Description of the task. Among the lines of data below, reproduce only those from the one with "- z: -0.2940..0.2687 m" through the one with "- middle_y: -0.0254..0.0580", exactly as they stand, both ends included.
Segment Start: Recorded information
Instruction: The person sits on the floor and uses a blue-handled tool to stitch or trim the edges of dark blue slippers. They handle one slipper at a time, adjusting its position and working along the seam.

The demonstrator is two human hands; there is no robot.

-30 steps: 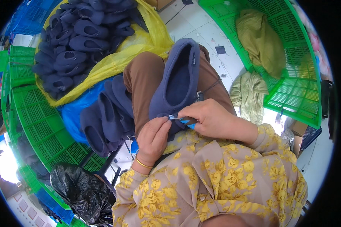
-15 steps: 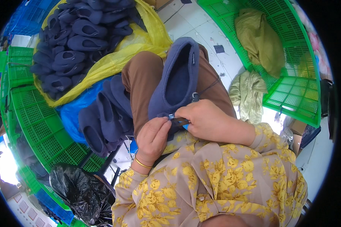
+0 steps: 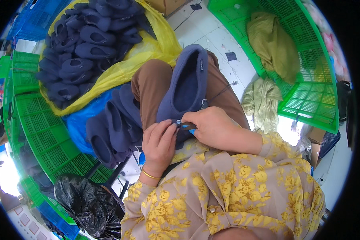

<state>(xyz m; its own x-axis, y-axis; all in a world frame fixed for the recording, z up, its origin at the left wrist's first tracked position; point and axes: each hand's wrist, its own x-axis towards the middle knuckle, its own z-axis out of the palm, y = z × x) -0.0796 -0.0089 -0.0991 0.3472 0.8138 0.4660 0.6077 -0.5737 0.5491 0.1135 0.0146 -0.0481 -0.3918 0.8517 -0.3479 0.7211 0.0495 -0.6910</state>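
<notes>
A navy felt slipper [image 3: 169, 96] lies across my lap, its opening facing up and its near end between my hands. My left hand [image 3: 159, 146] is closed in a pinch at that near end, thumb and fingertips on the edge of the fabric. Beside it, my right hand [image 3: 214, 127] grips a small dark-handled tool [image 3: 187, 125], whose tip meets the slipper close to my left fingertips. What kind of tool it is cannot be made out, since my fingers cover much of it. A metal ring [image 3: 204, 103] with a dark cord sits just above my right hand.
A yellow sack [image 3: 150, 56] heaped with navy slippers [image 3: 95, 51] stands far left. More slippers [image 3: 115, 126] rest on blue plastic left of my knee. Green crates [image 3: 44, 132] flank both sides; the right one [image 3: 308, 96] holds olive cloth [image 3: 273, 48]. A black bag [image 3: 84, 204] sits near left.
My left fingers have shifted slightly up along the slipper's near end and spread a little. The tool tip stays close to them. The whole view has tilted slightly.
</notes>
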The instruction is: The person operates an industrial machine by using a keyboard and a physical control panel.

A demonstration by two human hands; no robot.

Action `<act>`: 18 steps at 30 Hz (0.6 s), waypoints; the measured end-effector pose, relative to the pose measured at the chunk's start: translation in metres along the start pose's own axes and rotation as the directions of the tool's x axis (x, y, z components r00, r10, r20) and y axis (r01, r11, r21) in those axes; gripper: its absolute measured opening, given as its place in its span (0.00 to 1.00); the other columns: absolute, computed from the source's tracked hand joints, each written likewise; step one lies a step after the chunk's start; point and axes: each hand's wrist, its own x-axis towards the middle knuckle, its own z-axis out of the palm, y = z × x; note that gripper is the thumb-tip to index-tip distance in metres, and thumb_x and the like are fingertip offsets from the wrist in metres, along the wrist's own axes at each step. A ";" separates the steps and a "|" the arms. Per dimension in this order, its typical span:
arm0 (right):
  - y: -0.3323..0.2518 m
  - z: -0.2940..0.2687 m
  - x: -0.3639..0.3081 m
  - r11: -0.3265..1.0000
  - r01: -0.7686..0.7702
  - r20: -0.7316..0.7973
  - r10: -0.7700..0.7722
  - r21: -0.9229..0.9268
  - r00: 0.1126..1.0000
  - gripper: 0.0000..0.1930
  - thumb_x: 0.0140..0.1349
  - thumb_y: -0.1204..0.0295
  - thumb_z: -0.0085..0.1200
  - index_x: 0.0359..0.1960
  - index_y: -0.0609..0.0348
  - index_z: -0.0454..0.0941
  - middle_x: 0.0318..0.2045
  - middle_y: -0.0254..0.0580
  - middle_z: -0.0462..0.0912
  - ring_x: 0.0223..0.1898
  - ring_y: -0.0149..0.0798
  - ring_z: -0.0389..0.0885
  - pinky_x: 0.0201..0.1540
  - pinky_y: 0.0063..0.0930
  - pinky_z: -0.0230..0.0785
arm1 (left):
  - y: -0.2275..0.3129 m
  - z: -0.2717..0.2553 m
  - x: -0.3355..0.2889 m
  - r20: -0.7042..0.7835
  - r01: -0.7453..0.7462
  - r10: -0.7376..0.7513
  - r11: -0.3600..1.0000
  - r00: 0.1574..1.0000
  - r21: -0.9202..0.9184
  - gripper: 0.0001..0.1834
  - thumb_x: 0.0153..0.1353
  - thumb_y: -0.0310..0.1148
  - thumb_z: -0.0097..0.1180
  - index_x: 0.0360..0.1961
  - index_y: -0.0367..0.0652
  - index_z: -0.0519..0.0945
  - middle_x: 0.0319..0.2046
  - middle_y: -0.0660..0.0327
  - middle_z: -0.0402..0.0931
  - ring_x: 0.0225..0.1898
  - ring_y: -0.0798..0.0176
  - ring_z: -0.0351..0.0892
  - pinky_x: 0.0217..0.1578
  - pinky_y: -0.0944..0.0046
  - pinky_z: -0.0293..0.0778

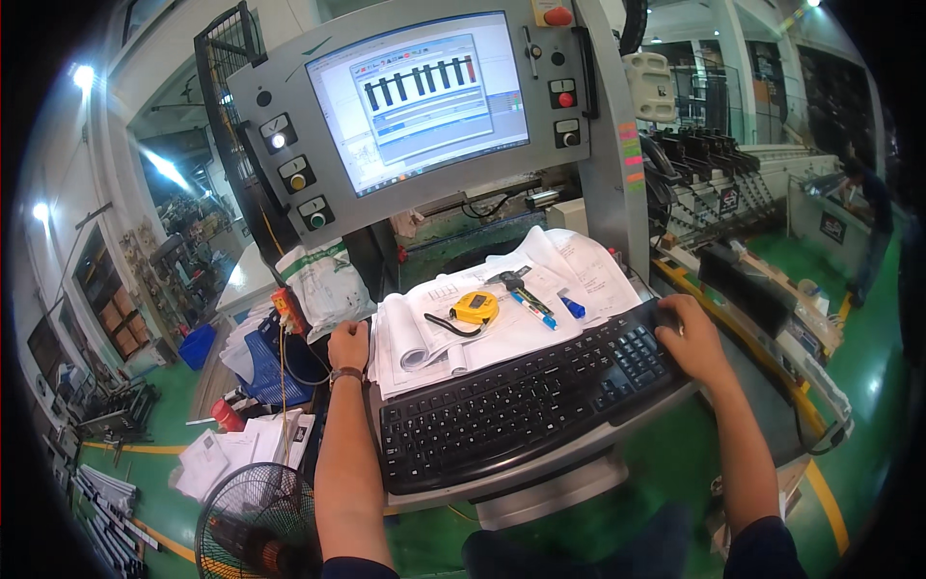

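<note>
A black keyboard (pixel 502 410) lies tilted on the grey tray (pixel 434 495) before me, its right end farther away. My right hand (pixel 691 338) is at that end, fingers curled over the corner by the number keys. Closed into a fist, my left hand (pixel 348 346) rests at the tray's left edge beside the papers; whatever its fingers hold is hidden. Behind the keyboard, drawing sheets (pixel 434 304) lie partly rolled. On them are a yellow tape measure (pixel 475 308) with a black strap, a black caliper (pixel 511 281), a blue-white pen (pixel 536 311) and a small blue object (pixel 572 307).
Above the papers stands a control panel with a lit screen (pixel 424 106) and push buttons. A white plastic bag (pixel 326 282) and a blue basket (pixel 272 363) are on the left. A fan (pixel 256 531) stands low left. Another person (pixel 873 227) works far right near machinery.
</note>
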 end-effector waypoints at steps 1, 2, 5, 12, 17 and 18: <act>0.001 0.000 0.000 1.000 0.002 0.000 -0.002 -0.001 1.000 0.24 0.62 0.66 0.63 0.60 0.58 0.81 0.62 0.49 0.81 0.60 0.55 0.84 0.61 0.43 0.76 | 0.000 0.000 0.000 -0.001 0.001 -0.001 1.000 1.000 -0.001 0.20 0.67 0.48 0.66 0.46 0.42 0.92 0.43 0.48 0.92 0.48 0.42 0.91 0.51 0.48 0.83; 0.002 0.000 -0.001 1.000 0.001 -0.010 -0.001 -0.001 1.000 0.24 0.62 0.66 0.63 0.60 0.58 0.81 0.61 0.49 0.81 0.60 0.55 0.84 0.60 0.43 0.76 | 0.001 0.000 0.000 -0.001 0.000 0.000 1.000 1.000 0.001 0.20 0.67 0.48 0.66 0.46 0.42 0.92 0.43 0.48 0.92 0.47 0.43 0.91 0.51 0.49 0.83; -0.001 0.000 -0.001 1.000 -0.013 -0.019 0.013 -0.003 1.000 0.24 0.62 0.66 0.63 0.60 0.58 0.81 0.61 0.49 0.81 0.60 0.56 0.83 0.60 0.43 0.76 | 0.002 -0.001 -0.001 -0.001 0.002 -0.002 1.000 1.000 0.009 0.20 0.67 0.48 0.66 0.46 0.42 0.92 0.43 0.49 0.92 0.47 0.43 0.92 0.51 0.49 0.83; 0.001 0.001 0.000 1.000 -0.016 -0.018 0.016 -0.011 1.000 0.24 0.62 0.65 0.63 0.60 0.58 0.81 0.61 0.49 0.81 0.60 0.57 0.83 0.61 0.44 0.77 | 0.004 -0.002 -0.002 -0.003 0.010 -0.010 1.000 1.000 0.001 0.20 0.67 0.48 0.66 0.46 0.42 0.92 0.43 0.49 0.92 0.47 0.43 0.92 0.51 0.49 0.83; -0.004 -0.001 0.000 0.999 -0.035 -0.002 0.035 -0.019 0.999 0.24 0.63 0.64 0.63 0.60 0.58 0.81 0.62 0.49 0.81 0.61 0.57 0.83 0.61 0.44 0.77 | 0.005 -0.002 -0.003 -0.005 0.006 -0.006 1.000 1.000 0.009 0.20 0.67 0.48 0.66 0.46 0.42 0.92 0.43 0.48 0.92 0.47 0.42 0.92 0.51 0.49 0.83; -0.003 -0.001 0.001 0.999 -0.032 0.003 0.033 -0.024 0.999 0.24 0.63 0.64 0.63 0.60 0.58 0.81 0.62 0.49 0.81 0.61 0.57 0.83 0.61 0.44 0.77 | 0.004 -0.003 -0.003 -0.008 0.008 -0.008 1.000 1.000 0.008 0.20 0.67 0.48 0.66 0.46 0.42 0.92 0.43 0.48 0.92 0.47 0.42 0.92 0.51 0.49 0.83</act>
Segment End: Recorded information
Reply.
  - z: -0.2940..0.2687 m
  - x: -0.3639..0.3081 m
  - r11: -0.3265..1.0000
  - r01: -0.7686..0.7702
  - r20: -0.7316..0.7973
  - r10: -0.7700..0.7722
  - r21: -0.9229..0.9268
  - r00: 0.1126..1.0000
  - gripper: 0.0000..0.1930
  - thumb_x: 0.0140..0.1349
  - thumb_y: -0.1204..0.0295
  - thumb_z: -0.0085..0.1200
  - index_x: 0.0359..0.1960
  - index_y: -0.0609..0.0348
  - index_z: -0.0454..0.0941
  - middle_x: 0.0318..0.2045
  - middle_y: -0.0254..0.0580

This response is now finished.